La ruina y la oportunidad

El PRI ha pasado de ser el arquitecto de la política mexicana al fantasma de sí mismo. Lo que antes fue disciplina partidista hoy es desorden. Lo que antes fue estructura, hoy es vacío.

La figura de Alito Moreno simboliza esa paradoja: el intento de conservar el control a costa de la sobrevivencia. Su dirigencia, marcada por la imposición y el desgaste, representa el último capítulo de un partido que no supo reinventarse.

En Veracruz, la historia se repite con crudeza. La maquinaria que durante décadas definió alcaldes, gobernadores y congresos locales hoy sobrevive con migajas de poder. El PRI perdió el voto, la fe y la voz.

Sin embargo, de esa ruina puede surgir una oportunidad. Toda crisis es, también, una posibilidad de reconstrucción. Pero esa reconstrucción no puede venir del mismo molde que provocó la caída: requiere liderazgos fuertes, nuevas ideas, nueva ética política.

El PRI podría reinventarse si aprende de sus errores: si deja atrás el caudillismo, si abre sus estructuras a la ciudadanía, si vuelve a representar causas sociales reales y no solo intereses de grupo.

Porque la democracia mexicana —y veracruzana— necesita una oposición real.

No por nostalgia, sino por equilibrio. Un sistema sin contrapesos es un sistema enfermo.

El reto no es solo recuperar el poder, sino también recuperar la confianza.

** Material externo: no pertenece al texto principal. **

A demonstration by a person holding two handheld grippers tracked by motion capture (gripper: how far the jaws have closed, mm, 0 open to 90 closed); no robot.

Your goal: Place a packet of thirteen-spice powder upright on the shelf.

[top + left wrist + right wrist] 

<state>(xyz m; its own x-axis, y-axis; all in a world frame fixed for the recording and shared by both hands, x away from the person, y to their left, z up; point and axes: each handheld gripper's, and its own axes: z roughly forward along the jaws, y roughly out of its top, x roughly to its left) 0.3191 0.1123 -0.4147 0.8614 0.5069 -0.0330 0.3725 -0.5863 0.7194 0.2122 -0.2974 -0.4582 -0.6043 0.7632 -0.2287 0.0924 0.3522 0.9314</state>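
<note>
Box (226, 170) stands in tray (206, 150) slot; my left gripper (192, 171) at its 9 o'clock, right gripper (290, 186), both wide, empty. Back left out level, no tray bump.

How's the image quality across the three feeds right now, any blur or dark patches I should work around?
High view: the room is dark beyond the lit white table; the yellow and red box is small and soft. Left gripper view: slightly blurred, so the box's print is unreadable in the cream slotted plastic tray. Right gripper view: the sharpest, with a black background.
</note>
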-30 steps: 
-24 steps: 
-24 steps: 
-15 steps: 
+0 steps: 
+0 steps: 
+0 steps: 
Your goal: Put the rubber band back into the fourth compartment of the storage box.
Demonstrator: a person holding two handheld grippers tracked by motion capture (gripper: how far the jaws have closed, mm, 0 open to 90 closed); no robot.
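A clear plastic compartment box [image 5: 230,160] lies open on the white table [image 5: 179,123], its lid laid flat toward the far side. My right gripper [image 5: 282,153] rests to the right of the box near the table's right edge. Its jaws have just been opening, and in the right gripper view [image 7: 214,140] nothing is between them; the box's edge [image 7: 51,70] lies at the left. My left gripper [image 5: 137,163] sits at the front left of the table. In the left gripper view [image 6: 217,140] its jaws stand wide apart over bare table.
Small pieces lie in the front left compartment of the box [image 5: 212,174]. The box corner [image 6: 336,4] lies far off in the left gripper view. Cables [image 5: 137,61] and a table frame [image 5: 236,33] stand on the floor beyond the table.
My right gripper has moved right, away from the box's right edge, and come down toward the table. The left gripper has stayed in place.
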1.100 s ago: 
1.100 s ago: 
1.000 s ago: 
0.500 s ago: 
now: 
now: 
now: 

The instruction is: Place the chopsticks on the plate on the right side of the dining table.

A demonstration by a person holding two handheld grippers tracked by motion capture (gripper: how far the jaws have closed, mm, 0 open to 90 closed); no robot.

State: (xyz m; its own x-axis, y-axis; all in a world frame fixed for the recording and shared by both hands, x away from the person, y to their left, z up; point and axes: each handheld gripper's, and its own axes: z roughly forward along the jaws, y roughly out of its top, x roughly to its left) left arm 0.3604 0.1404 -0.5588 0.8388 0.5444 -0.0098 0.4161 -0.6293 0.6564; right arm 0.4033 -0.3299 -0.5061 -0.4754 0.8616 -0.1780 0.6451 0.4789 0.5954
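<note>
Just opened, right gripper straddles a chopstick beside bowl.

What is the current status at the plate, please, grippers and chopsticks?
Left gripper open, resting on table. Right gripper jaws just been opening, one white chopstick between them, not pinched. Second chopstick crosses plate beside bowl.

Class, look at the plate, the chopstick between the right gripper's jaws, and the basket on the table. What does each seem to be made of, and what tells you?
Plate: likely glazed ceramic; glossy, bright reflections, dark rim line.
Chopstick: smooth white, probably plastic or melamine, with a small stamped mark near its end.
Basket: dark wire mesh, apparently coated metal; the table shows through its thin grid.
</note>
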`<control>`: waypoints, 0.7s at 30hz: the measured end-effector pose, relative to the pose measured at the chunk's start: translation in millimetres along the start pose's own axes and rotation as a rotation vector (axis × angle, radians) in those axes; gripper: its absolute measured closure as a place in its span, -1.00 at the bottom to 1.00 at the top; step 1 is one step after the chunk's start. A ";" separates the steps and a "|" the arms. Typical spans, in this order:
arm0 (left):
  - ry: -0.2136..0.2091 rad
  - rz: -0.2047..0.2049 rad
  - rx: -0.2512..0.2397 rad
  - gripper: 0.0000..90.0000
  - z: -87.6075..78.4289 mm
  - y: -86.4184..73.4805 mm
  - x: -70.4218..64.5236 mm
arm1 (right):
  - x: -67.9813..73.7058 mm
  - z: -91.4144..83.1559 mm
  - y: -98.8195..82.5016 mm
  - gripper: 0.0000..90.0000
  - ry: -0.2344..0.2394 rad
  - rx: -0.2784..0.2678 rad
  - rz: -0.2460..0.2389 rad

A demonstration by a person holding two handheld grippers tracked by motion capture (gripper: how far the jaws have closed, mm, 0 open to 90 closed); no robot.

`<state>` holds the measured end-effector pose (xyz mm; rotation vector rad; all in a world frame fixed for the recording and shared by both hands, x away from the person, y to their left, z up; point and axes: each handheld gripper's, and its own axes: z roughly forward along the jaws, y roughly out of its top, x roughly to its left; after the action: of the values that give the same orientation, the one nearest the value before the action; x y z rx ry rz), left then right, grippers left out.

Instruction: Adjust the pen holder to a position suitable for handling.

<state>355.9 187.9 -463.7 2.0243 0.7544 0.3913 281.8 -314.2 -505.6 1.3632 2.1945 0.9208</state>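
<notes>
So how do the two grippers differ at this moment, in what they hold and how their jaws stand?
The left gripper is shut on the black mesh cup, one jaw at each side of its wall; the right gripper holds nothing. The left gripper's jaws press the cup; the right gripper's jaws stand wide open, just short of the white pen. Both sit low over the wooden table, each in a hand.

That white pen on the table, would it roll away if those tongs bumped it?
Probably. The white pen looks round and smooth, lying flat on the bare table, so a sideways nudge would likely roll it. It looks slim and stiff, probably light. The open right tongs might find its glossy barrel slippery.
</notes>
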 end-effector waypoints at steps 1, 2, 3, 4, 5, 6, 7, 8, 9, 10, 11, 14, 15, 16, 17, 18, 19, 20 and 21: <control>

Y eso solo se logra con congruencia, con transparencia, con humildad y con un liderazgo con pleno reconocimiento social y que abandere las demandas de los veracruzanos.

El viejo PRI ya murió. La pregunta es si de sus cenizas nacerá algo distinto o si se quedará como una ruina que todos miran y pocos extrañan.

De eso dependerá si, en el futuro, el tricolor vuelve a tener un lugar en la historia o si se queda, definitivamente, en el basurero de la política mexicana.